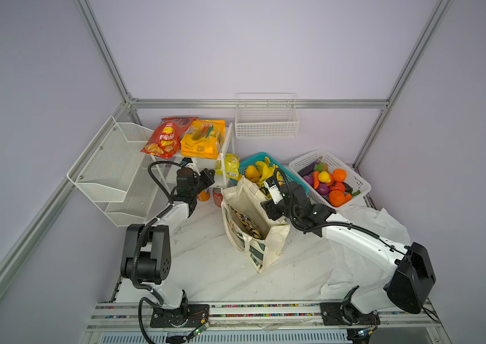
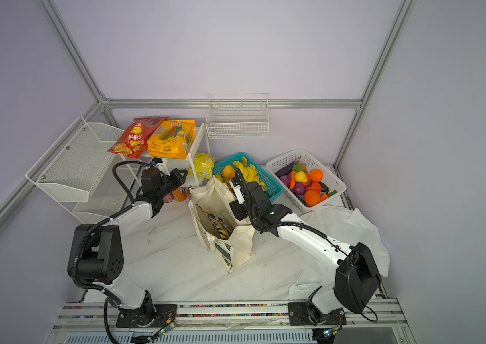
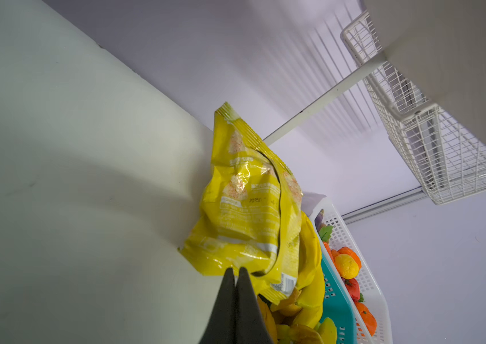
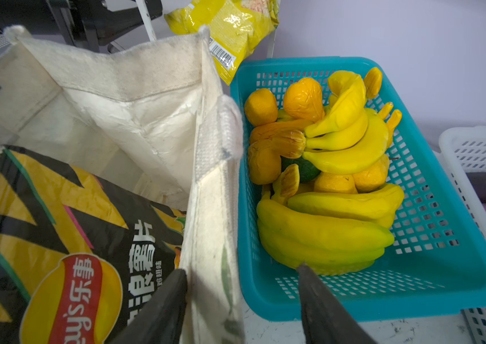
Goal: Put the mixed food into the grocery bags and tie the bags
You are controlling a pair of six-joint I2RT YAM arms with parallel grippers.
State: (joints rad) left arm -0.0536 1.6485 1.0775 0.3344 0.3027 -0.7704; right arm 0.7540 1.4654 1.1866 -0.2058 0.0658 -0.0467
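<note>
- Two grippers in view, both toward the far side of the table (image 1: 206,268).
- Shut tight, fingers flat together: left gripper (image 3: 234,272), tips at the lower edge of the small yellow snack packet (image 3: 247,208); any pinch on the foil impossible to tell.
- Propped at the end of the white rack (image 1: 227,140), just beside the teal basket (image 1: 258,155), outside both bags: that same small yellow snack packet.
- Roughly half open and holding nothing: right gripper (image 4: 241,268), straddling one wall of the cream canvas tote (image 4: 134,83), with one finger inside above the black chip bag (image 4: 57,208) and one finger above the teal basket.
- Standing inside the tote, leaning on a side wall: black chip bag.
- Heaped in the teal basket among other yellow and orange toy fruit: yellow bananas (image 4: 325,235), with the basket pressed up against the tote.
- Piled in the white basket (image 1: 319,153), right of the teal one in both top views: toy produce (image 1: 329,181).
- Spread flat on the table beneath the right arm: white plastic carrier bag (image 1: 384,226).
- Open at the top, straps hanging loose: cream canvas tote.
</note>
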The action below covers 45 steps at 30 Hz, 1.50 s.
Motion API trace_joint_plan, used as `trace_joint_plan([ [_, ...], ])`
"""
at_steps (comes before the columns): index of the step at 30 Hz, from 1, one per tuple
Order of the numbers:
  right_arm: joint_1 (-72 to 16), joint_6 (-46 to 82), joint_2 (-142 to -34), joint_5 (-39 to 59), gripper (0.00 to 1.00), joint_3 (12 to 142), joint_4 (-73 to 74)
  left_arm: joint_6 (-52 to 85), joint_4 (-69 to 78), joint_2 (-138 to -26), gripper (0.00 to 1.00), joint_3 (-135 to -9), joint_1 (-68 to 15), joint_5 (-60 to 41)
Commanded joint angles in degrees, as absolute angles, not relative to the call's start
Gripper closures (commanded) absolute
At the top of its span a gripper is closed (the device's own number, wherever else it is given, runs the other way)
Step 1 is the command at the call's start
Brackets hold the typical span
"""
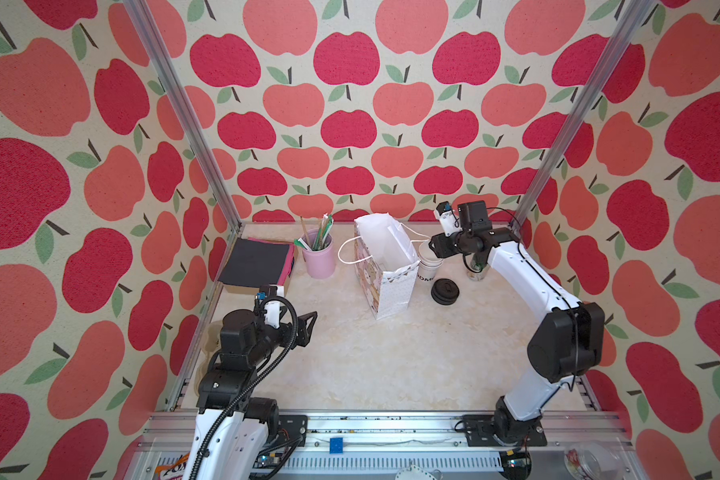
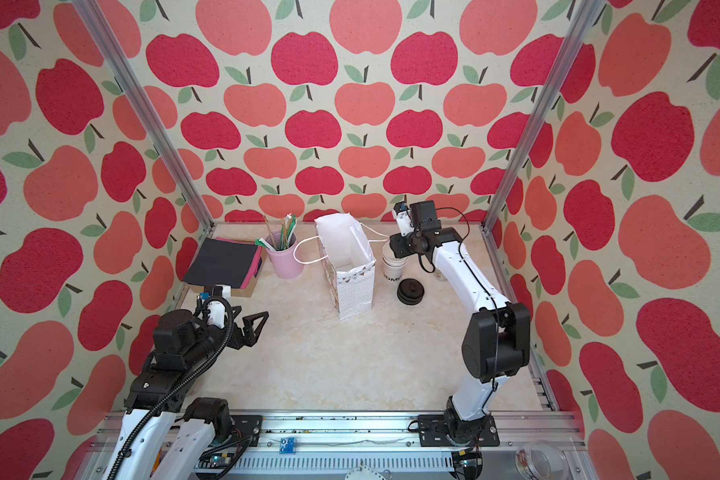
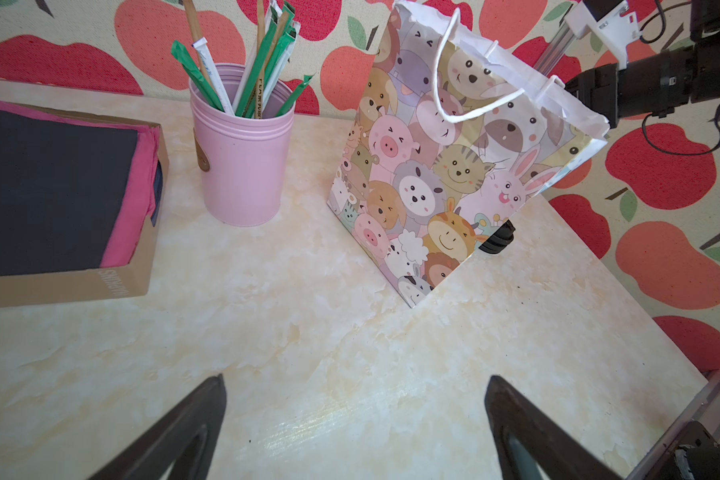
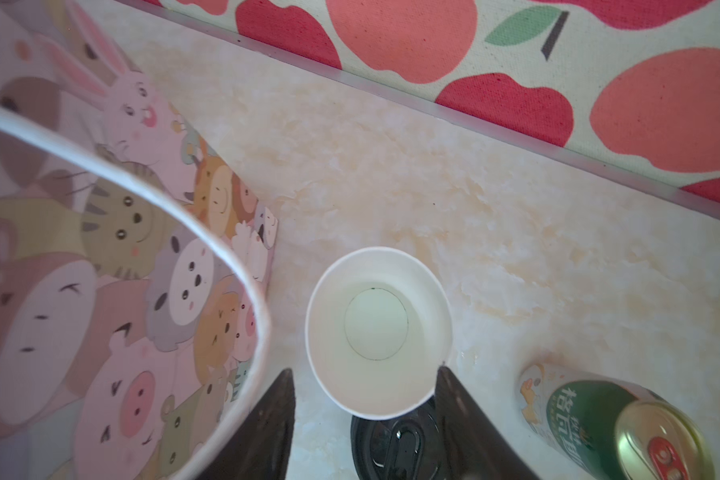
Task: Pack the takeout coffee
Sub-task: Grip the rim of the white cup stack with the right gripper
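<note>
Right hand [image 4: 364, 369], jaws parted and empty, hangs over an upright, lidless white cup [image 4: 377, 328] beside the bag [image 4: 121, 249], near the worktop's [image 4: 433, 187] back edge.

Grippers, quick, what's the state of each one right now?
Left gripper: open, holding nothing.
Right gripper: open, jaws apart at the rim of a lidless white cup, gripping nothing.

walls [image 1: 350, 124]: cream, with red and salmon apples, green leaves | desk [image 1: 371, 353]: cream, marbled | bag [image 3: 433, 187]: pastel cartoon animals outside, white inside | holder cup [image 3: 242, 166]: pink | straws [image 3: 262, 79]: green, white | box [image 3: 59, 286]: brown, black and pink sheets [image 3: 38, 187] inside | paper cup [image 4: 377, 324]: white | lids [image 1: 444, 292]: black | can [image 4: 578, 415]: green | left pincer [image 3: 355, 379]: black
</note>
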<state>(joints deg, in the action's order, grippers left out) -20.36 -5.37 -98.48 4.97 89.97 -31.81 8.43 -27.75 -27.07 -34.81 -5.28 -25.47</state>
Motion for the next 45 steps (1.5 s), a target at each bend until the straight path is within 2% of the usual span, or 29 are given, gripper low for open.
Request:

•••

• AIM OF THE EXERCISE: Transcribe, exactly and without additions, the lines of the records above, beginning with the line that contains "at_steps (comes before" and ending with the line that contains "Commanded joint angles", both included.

• OUTPUT OF THE EXERCISE:
at_steps (comes before the columns): index of the step at 30 Hz, from 1, one per tuple
Order of the numbers:
  right_arm: joint_1 (-72 to 16), joint_6 (-46 to 82), joint_2 (-142 to -34), joint_5 (-39 to 59), gripper (0.00 to 1.00), joint_3 (12 to 142), joint_4 (-73 to 74)
  left_arm: joint_6 (-52 to 85), joint_4 (-69 to 78), joint_2 (-138 to -26), gripper (0.00 to 1.00), joint_3 (-135 to -9), joint_1 (-68 to 15), joint_5 (-60 to 41)
Commanded joint angles in degrees, as absolute angles, not relative to the call's start

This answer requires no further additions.